From: "Toke Høiland-Jørgensen" <toke@kernel.org>
To: Hou Tao <houtao@huaweicloud.com>, Hou Tao <hotforest@gmail.com>,
bpf@vger.kernel.org, rcu@vger.kernel.org
Cc: linux-kernel@vger.kernel.org, Alexei Starovoitov <ast@kernel.org>,
Daniel Borkmann <daniel@iogearbox.net>,
Andrii Nakryiko <andrii@kernel.org>,
Martin KaFai Lau <martin.lau@linux.dev>,
Eduard Zingerman <eddyz87@gmail.com>, Song Liu <song@kernel.org>,
Yonghong Song <yonghong.song@linux.dev>,
John Fastabend <john.fastabend@gmail.com>,
KP Singh <kpsingh@kernel.org>,
Stanislav Fomichev <sdf@fomichev.me>, Hao Luo <haoluo@google.com>,
Jiri Olsa <jolsa@kernel.org>,
"Paul E . McKenney" <paulmck@kernel.org>
Subject: Re: [RESEND] [PATCH bpf-next 2/3] bpf: Overwrite the element in hash map atomically
Date: Thu, 06 Feb 2025 16:05:02 +0100 [thread overview]
Message-ID: <8734gr3yht.fsf@toke.dk> (raw)
In-Reply-To: <cca6daf2-48f4-57b9-59a9-75578bb755b9@huaweicloud.com>
Hou Tao <houtao@huaweicloud.com> writes:
> +cc Cody Haas
>
> Sorry for the resend. I sent the reply in the HTML format.
>
> On 2/4/2025 4:28 PM, Hou Tao wrote:
>> Currently, the update of existing element in hash map involves two
>> steps:
>> 1) insert the new element at the head of the hash list
>> 2) remove the old element
>>
>> It is possible that the concurrent lookup operation may fail to find
>> either the old element or the new element if the lookup operation starts
>> before the addition and continues after the removal.
>>
>> Therefore, replacing the two-step update with an atomic update.
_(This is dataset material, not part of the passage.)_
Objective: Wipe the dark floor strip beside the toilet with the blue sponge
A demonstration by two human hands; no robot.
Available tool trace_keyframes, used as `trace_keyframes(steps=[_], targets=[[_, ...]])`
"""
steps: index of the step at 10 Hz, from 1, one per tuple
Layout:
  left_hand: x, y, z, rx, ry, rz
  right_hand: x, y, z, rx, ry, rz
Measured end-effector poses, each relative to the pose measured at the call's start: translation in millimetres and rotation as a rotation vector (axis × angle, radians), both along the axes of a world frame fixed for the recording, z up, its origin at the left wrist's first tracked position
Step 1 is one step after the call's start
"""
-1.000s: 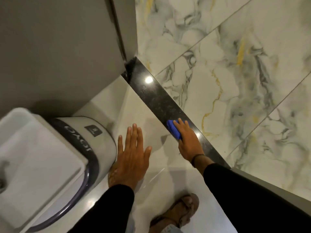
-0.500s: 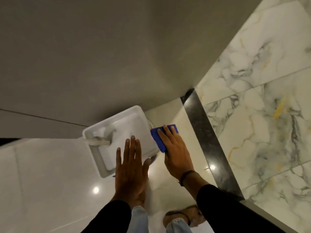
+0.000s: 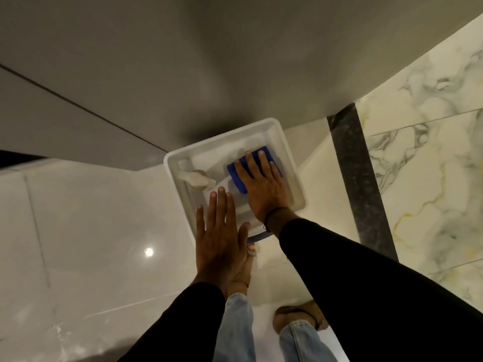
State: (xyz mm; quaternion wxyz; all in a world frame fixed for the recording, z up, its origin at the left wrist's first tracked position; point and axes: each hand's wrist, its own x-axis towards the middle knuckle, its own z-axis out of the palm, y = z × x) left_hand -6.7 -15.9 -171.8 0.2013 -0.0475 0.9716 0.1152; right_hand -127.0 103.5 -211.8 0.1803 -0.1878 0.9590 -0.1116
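Both hands over white tray (image 3: 290, 155): right hand (image 3: 264, 186) presses blue sponge (image 3: 236, 176), left hand (image 3: 222, 239) splayed, empty. Risk: dark floor strip (image 3: 358, 178) missed, sponge well apart.

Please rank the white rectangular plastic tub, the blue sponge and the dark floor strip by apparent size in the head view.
1-2. Dark floor strip and white rectangular plastic tub: too alike in apparent size to rank.
3. Blue sponge, clearly smallest, partly covered by the right hand.
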Motion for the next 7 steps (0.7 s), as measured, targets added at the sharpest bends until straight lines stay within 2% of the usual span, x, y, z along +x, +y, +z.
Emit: trace_keyframes(steps=[2,3,4,5,6,7], targets=[[2.7,-8.5,-11.7,0.035,-0.033,0.018,7.5,0.6,-18.5,0.097,-0.019,0.031],[-0.5,-9.0,-5.8,0.045,-0.021,0.015,0.5,3.0,-4.4,0.075,-0.065,0.043],[2.6,-1.5,31.7,0.026,-0.026,-0.056,3.9,18.8,56.0,-0.021,-0.171,-0.030],[-8.4,6.5,69.5,0.051,-0.040,-0.100,8.7,36.4,122.0,-0.199,-0.185,-0.214],[-25.3,35.0,155.3,0.079,0.020,-0.192,24.9,92.5,259.1,-0.486,0.092,-0.572],[-43.1,66.5,221.6,0.165,0.148,-0.291,30.4,145.6,364.2,-0.663,0.448,-0.688]])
After
>> the change, the update will be atomic in the perspective of the lookup
>> operation: it will either find the old element or the new element.
>>
>> Signed-off-by: Hou Tao <hotforest@gmail.com>
>> ---
>> kernel/bpf/hashtab.c | 14 ++++++++------
>> 1 file changed, 8 insertions(+), 6 deletions(-)
>>
>> diff --git a/kernel/bpf/hashtab.c b/kernel/bpf/hashtab.c
>> index 4a9eeb7aef85..a28b11ce74c6 100644
>> --- a/kernel/bpf/hashtab.c
>> +++ b/kernel/bpf/hashtab.c
>> @@ -1179,12 +1179,14 @@ static long htab_map_update_elem(struct bpf_map *map, void *key, void *value,
>> goto err;
>> }
>>
>> - /* add new element to the head of the list, so that
>> - * concurrent search will find it before old elem
>> - */
>> - hlist_nulls_add_head_rcu(&l_new->hash_node, head);
>> - if (l_old) {
>> - hlist_nulls_del_rcu(&l_old->hash_node);
>> + if (!l_old) {
>> + hlist_nulls_add_head_rcu(&l_new->hash_node, head);
>> + } else {
>> + /* Replace the old element atomically, so that
>> + * concurrent search will find either the new element or
>> + * the old element.
>> + */
>> + hlist_nulls_replace_rcu(&l_new->hash_node, &l_old->hash_node);
>>
>> /* l_old has already been stashed in htab->extra_elems, free
>> * its special fields before it is available for reuse. Also
>>
>
> After thinking about it the second time, the atomic list replacement on
> the update side is enough to make lookup operation always find the
> existing element. However, due to the immediate reuse, the lookup may
> find an unexpected value. Maybe we should disable the immediate reuse
> for specific map (e.g., htab of maps).
Hmm, in an RCU-protected data structure, reusing the memory before an
RCU grace period has elapsed is just as wrong as freeing it, isn't it?
I.e., the reuse logic should have some kind of call_rcu redirection to
be completely correct?
-Toke
next prev parent reply other threads:[~2025-02-06 15:05 UTC|newest]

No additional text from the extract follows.